Stored records

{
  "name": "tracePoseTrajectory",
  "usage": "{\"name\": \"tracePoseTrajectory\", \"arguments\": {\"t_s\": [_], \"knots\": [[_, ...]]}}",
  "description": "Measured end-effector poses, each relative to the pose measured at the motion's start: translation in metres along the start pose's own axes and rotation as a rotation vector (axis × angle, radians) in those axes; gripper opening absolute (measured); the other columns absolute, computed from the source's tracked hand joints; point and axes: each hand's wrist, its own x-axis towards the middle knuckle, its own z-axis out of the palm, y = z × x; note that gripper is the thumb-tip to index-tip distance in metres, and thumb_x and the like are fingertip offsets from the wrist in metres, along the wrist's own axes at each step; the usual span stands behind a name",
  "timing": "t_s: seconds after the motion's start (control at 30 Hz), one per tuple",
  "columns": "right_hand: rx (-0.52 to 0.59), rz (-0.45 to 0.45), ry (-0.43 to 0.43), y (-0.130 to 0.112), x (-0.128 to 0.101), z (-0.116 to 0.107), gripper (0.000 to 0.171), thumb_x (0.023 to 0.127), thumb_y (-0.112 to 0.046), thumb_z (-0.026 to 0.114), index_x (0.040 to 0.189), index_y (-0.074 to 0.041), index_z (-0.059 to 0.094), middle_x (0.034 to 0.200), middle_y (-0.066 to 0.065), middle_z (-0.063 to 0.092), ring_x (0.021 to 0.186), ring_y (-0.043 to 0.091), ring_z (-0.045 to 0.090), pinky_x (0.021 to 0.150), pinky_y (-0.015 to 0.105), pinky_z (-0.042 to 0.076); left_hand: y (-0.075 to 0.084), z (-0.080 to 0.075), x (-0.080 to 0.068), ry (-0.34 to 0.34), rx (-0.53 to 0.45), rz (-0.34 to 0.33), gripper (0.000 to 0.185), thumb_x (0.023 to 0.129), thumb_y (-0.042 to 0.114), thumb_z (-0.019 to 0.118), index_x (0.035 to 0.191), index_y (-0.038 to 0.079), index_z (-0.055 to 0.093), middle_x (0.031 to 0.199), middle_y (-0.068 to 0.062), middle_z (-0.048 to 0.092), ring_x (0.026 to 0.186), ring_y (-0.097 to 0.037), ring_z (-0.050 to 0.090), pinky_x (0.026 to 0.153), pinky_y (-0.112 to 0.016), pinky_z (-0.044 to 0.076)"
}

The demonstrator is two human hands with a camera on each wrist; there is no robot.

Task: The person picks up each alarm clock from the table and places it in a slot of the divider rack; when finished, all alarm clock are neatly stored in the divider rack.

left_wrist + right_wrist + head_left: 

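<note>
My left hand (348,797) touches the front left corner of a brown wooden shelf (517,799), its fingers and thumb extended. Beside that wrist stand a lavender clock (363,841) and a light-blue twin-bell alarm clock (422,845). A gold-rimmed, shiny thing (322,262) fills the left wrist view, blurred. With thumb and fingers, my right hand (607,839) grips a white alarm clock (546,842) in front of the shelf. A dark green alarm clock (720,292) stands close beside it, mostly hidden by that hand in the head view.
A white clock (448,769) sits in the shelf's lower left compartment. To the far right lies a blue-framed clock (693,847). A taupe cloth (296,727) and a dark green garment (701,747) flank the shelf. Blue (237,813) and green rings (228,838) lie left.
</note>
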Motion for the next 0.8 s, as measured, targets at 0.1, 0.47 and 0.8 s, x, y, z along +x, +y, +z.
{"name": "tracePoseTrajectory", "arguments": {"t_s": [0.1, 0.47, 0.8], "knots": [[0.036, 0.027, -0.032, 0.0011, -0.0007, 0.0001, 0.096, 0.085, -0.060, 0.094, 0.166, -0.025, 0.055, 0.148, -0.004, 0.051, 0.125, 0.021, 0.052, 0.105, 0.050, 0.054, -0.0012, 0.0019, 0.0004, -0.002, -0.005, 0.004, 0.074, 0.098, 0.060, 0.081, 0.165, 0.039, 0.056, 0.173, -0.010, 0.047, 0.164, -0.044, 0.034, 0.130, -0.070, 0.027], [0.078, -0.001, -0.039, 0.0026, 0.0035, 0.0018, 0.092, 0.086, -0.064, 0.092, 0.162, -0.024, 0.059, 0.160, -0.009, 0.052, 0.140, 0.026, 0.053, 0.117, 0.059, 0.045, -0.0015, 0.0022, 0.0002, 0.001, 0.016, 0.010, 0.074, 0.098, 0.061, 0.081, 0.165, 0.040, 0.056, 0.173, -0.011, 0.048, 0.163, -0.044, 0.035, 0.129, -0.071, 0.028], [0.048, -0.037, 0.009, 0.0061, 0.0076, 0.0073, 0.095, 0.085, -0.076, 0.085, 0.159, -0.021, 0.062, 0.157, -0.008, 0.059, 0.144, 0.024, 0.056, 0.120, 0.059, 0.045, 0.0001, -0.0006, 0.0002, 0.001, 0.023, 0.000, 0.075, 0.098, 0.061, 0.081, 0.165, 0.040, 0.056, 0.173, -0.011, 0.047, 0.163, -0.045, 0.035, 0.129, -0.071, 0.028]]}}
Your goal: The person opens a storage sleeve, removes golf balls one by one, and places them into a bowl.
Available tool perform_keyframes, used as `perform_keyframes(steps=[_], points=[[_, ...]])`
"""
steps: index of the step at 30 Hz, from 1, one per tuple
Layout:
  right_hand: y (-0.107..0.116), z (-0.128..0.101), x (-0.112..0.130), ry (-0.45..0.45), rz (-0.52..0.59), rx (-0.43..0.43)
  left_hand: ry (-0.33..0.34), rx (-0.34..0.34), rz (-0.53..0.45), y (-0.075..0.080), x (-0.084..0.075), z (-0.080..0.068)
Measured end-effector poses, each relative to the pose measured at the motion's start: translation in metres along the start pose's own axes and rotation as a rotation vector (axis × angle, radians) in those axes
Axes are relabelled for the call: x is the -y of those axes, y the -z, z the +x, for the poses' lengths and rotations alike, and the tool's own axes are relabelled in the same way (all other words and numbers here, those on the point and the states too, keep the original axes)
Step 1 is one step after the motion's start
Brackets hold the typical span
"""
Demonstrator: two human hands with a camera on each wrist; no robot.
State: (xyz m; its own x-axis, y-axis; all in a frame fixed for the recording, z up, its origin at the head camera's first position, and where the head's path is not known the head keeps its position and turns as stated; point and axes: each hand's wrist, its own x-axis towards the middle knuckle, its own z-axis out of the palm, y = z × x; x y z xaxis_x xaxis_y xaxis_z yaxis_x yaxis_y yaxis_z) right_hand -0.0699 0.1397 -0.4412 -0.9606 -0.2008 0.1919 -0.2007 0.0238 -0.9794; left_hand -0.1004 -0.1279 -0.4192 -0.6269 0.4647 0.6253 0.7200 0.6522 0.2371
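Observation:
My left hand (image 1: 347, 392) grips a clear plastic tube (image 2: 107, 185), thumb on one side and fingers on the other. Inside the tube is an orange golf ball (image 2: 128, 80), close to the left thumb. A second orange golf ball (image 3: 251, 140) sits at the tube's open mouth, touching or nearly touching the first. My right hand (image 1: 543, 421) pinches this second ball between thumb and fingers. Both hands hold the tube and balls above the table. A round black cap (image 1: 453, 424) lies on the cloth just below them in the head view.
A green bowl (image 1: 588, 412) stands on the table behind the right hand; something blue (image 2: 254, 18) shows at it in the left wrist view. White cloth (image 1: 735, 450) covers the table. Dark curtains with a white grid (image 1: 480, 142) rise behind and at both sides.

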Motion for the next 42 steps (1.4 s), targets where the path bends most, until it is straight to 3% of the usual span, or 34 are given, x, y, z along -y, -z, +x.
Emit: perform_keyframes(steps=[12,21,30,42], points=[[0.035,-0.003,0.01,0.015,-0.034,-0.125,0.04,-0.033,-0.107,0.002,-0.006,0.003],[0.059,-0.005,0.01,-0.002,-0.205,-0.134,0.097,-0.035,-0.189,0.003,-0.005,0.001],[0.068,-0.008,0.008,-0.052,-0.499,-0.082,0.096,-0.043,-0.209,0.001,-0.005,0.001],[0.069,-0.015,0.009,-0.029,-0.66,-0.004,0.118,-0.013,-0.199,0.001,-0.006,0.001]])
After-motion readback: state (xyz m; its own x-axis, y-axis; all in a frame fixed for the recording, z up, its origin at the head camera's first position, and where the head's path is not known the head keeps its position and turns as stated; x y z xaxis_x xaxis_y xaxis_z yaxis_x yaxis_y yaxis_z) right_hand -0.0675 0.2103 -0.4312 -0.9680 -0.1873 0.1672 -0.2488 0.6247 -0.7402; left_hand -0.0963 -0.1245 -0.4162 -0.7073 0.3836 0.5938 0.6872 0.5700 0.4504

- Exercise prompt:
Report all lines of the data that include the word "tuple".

- Reply:
  "timing": "t_s: seconds after the motion's start (control at 30 Hz), one per tuple",
steps: index of the step at 30 Hz, from 1, one per tuple

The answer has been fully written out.